* Instructions for the task *
Everything in the listing except the pictures should be written out exactly.

(Recorded information)

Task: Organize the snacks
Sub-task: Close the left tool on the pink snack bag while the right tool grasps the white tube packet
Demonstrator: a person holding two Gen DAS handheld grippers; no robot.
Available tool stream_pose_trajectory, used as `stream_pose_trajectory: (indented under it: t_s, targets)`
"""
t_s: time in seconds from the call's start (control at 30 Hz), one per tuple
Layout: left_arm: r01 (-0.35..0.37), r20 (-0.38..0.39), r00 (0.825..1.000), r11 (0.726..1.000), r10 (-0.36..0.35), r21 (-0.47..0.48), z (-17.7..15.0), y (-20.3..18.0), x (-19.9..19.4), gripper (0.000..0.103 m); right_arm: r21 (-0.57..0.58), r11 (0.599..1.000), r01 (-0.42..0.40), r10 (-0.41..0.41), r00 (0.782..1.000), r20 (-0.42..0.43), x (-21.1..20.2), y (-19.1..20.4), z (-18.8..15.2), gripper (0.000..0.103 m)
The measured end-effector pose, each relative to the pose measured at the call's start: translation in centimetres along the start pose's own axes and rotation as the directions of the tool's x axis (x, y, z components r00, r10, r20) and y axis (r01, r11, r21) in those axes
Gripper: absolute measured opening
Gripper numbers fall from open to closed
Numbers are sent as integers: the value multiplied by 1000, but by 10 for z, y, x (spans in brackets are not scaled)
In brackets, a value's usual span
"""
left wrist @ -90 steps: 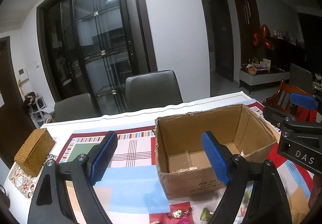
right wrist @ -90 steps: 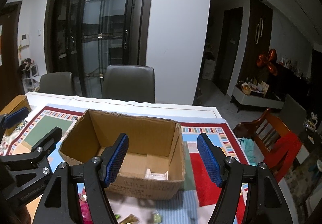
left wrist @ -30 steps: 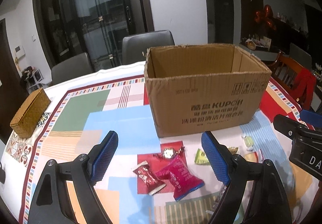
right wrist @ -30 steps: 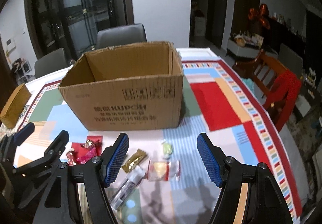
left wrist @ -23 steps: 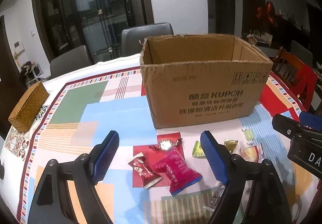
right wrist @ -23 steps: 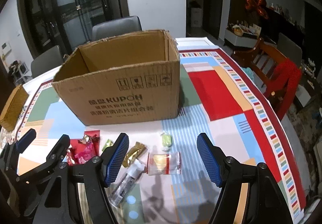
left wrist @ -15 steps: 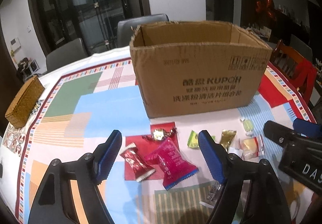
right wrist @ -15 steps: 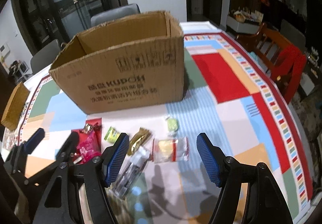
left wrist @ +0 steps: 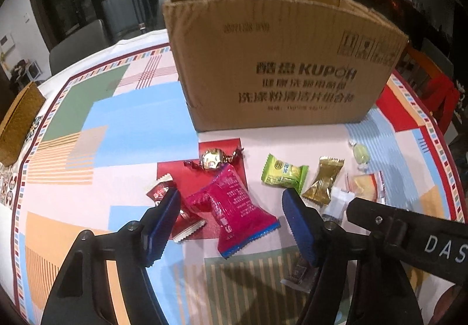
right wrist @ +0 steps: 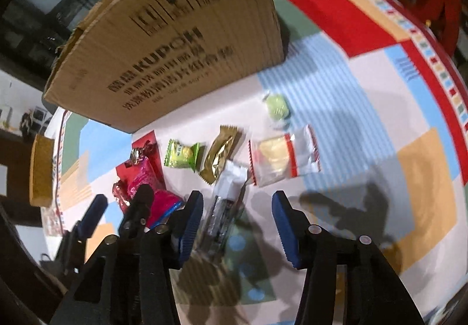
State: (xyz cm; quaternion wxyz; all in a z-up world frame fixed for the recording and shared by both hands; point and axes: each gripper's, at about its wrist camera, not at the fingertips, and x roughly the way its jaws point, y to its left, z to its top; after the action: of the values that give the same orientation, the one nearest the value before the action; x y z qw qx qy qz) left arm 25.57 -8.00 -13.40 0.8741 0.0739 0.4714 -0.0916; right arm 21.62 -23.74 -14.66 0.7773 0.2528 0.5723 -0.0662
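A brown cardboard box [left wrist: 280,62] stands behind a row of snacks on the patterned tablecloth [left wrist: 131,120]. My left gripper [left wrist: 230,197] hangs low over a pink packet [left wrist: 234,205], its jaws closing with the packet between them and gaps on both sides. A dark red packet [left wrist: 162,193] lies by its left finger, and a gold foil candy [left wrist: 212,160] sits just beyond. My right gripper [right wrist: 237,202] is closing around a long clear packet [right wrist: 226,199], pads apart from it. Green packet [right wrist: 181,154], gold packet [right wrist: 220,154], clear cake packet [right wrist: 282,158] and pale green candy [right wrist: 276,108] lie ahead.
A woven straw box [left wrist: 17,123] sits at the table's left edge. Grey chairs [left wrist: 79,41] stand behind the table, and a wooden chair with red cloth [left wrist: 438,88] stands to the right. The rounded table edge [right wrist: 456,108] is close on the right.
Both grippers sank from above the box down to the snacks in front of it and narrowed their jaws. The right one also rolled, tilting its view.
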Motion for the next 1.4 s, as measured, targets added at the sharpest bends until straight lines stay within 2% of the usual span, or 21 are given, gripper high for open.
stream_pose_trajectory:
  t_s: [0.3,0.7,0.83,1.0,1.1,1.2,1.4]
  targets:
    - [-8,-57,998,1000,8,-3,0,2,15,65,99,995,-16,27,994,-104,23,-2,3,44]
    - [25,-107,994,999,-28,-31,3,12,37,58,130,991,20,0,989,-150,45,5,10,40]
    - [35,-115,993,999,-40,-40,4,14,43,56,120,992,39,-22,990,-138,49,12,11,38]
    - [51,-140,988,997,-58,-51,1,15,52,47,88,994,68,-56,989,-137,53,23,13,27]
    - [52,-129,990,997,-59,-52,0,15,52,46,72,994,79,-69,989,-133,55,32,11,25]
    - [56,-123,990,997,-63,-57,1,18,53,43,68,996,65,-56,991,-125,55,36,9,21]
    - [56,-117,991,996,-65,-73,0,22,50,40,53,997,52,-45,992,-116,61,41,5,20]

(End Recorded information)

* Solution below *
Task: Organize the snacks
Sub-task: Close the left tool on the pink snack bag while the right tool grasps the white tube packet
Demonstrator: a person holding two Gen DAS handheld grippers; no robot.
Available tool stream_pose_trajectory, used as `stream_pose_trajectory: (indented under it: t_s, targets)`
"""
t_s: time in seconds from the call's start (control at 30 Hz), one per tuple
Layout: left_arm: r01 (-0.35..0.37), r20 (-0.38..0.39), r00 (0.825..1.000), r11 (0.726..1.000), r10 (-0.36..0.35), r21 (-0.47..0.48), z (-17.7..15.0), y (-20.3..18.0), x (-19.9..19.4), gripper (0.000..0.103 m); right_arm: r21 (-0.57..0.58), r11 (0.599..1.000), r01 (-0.42..0.40), r10 (-0.41..0.41), r00 (0.782..1.000), r20 (-0.42..0.43), x (-21.1..20.2), y (-19.1..20.4), z (-18.8..15.2), gripper (0.000..0.103 m)
The measured end-effector pose, each relative to the pose measured at the call's start: translation in centimetres along the start pose's own axes and rotation as the directions of the tool's x axis (x, y, z components r00, r10, r20) and y axis (r01, r11, r21) in those axes
Gripper: absolute measured opening
Gripper numbers fall from open to closed
Numbers are sent as integers: the value multiplied by 1000, but by 10 for z, y, x (spans in brackets are not scaled)
In brackets, a value's usual span
"""
left wrist @ -90 steps: 
right wrist @ -90 steps: 
left wrist @ -30 steps: 
right wrist @ -30 steps: 
left wrist @ -23 steps: 
right wrist @ -23 steps: 
left wrist @ -15 steps: 
right wrist @ -15 steps: 
left wrist @ +0 steps: 
right wrist @ +0 steps: 
State: (xyz cm; quaternion wxyz; all in a z-up world frame fixed for the recording and shared by both hands; point and axes: each gripper's, at about its wrist camera, not at the fingertips, and x roughly the way its jaws point, y to its left, z to its top; after the action: of the values that give the same orientation, the one nearest the value before the action; x y z qw qx qy qz) left arm 25.57 -8.00 -13.40 0.8741 0.0739 0.4714 -0.0916; right arm 21.62 -23.74 -14.66 0.7773 0.2528 0.5723 -0.0662
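A brown cardboard box [left wrist: 280,62] stands behind a row of snacks on the patterned tablecloth [left wrist: 131,120]. My left gripper [left wrist: 230,197] hangs low over a pink packet [left wrist: 234,205], its jaws closing with the packet between them and gaps on both sides. A dark red packet [left wrist: 162,193] lies by its left finger, and a gold foil candy [left wrist: 212,160] sits just beyond. My right gripper [right wrist: 237,202] is closing around a long clear packet [right wrist: 226,199], pads apart from it. Green packet [right wrist: 181,154], gold packet [right wrist: 220,154], clear cake packet [right wrist: 282,158] and pale green candy [right wrist: 276,108] lie ahead.
A woven straw box [left wrist: 17,123] sits at the table's left edge. Grey chairs [left wrist: 79,41] stand behind the table, and a wooden chair with red cloth [left wrist: 438,88] stands to the right. The rounded table edge [right wrist: 456,108] is close on the right.
Both grippers sank from above the box down to the snacks in front of it and narrowed their jaws. The right one also rolled, tilting its view.
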Motion for the next 1.4 s, as measured, targets added at the sharpest bends until straight lines stay within 2% of the usual span, or 21 are given, gripper high for open.
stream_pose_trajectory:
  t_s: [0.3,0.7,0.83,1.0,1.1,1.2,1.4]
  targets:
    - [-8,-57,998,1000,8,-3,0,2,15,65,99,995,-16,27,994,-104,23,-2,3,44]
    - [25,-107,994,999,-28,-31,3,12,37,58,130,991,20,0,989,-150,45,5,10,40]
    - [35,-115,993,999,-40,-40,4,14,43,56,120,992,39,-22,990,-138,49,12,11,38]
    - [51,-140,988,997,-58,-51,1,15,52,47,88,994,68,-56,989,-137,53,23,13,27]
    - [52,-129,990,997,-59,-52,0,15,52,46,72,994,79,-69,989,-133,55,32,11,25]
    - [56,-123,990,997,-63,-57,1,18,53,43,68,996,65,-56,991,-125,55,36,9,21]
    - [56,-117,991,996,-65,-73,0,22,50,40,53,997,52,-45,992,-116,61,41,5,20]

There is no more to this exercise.